Adding Flume

The Flume NG service must be added separately from the wizard; the packages are installed by the installation wizard, but the agents are not configured or started as part of First Run. As part of adding Flume as a service, you should first configure your Flume agents before you start those role instances.

For details of how to modify configurations and use configuration overrides in Cloudera Manager, see Modifying Service Configurations.

For detailed information about Flume agent configuration, see the Flume User Guide.

For general discussion of adding a service, see Adding a Service .

To install Flume agents on your cluster:

  1. Click the Services tab, then choose All Services.
  2. From the Actions menu, select Add a Service. A list of possible services are displayed. You can add one type of service at a time.
  3. Select the set of dependencies for the Flume service.
  4. Select the hosts on which you want Flume agents to be installed.
  5. Click Continue and the Flume agents are installed on the nodes you've selected.

Configuring your Flume Agents

The Flume agents are not started automatically. You must first configure your agents appropriately before you start them, following the instructions below.

A default Flume flow configuration is provided as an example in the Configuration properties for the Flume agents; you should replace this with the your own configuration. The default configuration, initially in the Agent (Default) role group, provides configuration for a single agent. If all your agents share the same configuration, then they can all be made members of the default role group. Note that different agent role instances can have the same name. The agent names do not have to be unique. You can use this to further simplify the configuration file. This is the recommended method to configure Flume.

A single Flume configuration file can contain the configuration for multiple agents, since each configuration property is prefixed by the agent name. You can then set the agents' names using separate role groups to specify the configuration applicable to each agent.

Flume NG can be installed on a cluster running either CDH3 or CDH4. However, monitoring of Flume is only supported if your cluster is running CDH4.1 or later, or CDH3u5 (refresh 2) or later.

To configure your Flume agents:

  1. Go to the Flume Service page (by selecting your Flume service from the Services menu or from the All Services page).
  2. Pull down the Configuration tab, and select View and Edit.
  3. Select the Agent (Default) role group in the left hand column. The settings you make here apply to the default role group, and thus will apply to all agent instances unless you associate those instances with a different role group, or override them for specific agents.
  4. Set the Agent Name property to the name of the agent (or one of the agents) whose configuration is defined in your flume.conf. You can specify only one agent name here — the name you specify will be used as the default for all Flume agent instances, unless you override the name for specific agents. You can have multiple agents with the same name — they will share the same configuration based on your configuration file.
  5. Copy the contents of your flume.conf file, in its entirety, into the Configuration File field.

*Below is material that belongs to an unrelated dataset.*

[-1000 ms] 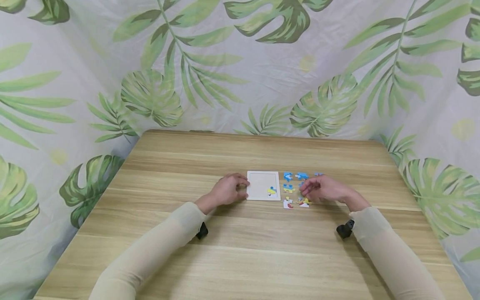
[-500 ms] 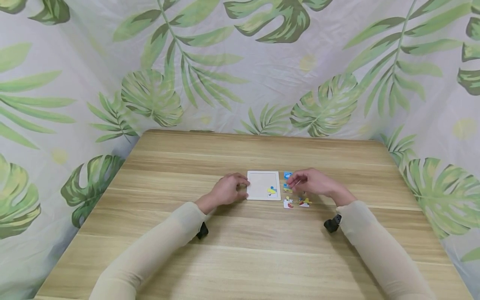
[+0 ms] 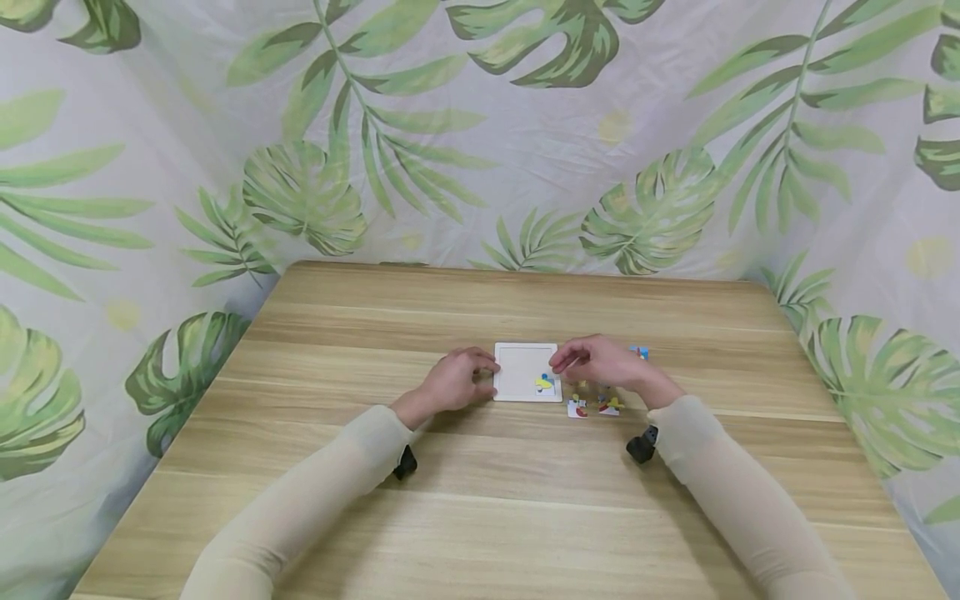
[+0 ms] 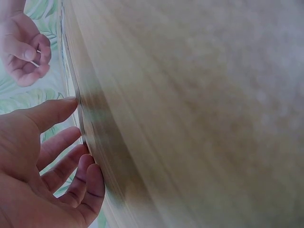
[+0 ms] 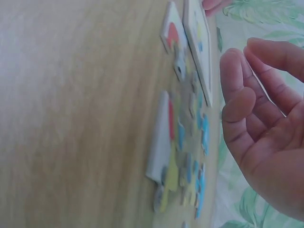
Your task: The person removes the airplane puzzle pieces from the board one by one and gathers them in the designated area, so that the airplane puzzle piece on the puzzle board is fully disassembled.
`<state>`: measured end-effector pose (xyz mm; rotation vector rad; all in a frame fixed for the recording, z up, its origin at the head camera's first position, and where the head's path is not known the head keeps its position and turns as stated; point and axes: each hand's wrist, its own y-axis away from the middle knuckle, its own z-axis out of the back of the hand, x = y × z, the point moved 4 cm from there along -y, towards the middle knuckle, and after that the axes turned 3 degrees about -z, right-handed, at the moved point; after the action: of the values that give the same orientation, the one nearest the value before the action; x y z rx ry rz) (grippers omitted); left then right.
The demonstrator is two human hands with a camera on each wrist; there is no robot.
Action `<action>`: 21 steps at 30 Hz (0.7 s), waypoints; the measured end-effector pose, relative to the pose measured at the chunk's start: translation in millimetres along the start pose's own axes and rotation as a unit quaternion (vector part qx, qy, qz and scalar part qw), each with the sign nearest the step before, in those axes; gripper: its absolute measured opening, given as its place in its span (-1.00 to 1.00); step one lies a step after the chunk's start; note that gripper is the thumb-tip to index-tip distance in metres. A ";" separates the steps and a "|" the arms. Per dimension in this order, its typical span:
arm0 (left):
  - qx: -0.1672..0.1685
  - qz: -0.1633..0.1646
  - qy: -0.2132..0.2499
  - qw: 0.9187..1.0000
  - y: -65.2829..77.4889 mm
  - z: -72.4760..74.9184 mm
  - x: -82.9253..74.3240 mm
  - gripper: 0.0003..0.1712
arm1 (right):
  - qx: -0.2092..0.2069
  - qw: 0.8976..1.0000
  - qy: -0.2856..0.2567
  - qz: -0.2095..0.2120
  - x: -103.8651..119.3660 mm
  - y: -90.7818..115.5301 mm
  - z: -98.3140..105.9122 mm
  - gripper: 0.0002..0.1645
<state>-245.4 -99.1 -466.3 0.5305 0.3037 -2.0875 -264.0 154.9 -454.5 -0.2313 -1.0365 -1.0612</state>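
A square white puzzle tray lies on the table with one yellow-and-blue puzzle piece in its lower right corner. My left hand rests at the tray's left edge; thumb and fingertips touch the edge, spread apart and gently bent, as the left wrist view shows. Over the tray's right edge hovers my right hand, its fingers loosely curled. In the right wrist view that hand shows no piece between its fingers. Beneath and beside it lie loose puzzle pieces, some of them hidden by the hand.
The wood-grain table stretches around the tray on all sides. A blue piece lies beyond the right wrist. Behind the table hangs a leaf-patterned cloth. A black wrist camera sits under the right sleeve.
My right hand has moved left, from over the right-hand loose pieces to the tray's right edge. The left hand, the tray and the piece in it have stayed put.
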 end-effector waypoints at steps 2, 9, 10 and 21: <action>0.000 0.000 0.000 1.000 0.0 0.0 -0.1 -0.59 | 0.003 1.000 0.006 -0.001 -1.3 -3.8 -2.9 -0.69; -0.001 -0.001 -0.001 1.000 0.0 -0.1 -0.1 -0.58 | 0.003 1.000 0.014 -0.014 -1.8 -12.4 -9.5 -0.73; -0.003 -0.001 -0.002 1.000 0.0 -0.2 0.0 -0.58 | 0.003 1.000 0.014 -0.014 -1.3 -13.3 -10.2 -0.73; -0.004 -0.002 -0.005 1.000 -0.1 -0.5 -0.4 -0.59 | 0.006 1.000 0.016 -0.001 1.6 -18.2 -14.4 -0.75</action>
<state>-245.2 -98.5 -466.6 0.5145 0.3061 -2.0922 -270.0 135.9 -466.4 -0.2020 -1.0138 -1.0563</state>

Unless overridden for specific agent instances, this flume.conf file will apply to all your agents. You can provide multiple agent configurations in this file and use Agent Name overrides to determine which configurations to use for each agent. This is the recommended procedure.

To override the agent name for one or more specific agents:

If you have specified multiple agent configurations in your flume.conf file, you must override the default agent name for the agent instances that should use a different (not the default) configuration.

  1. Pull down the Flume service Configuration tab, select Edit and the select the Agent (Default) role group in the left hand column.
  2. To override the Agent Name for one or more instances, move your cursor over the value area of the Agent Name property, and click Override Instances.
  3. Select the agent (role) instances you want to override.
  4. In the field labeled Change value of selected instances to: select "Other". (You can use the "Inherited Value" setting to return to the service-level value.)
  5. In the field that appears, type the agent name you want to use for the selected agents.
  6. Click Apply to have your change take effect.

After you have completed your configuration changes, you can start the Flume service, which will start all your Flume agents.

  Note:

If you need to modify your Flume configuration file after you have started the Flume service, you can use the Update Config... command from the Actions menu on the Flume Service Status page to update the configuration across flume agents without having to shut down the Flume service.

Using Flume with HDFS or HBase sinks:

If you want to use Flume with HDFS or HBase sinks, you can add a dependency to that service from the Flume configuration page. This will automatically add the correct client configurations to the Flume agent's classpath.

  Note:

If you are using Flume with HBase, please make sure that the /etc/zookeeper/conf/zoo.cfg file either does not exist on the host of the Flume Agent that is using an HBase sink, or or that it contains the correct ZK quorum.

Using Flume with Solr

The Flume Solr Sink provides a flexible, scalable, fault tolerant, transactional, Near Real Time (NRT) oriented system for processing a continuous stream of records into live search indexes. Latency from the time of data arrival to the time of data showing up in search query results is on the order of seconds, and tunable. Completing Near Real-Time (NRT) indexing requires the Flume Solr Sink. Cloudera Manager provides a set of configuration settings under the Flume Service to help configure Flume Morphline Solr Sink. See Configuring Flume Morphline Solr Sink for use with the Solr Service for detailed instructions.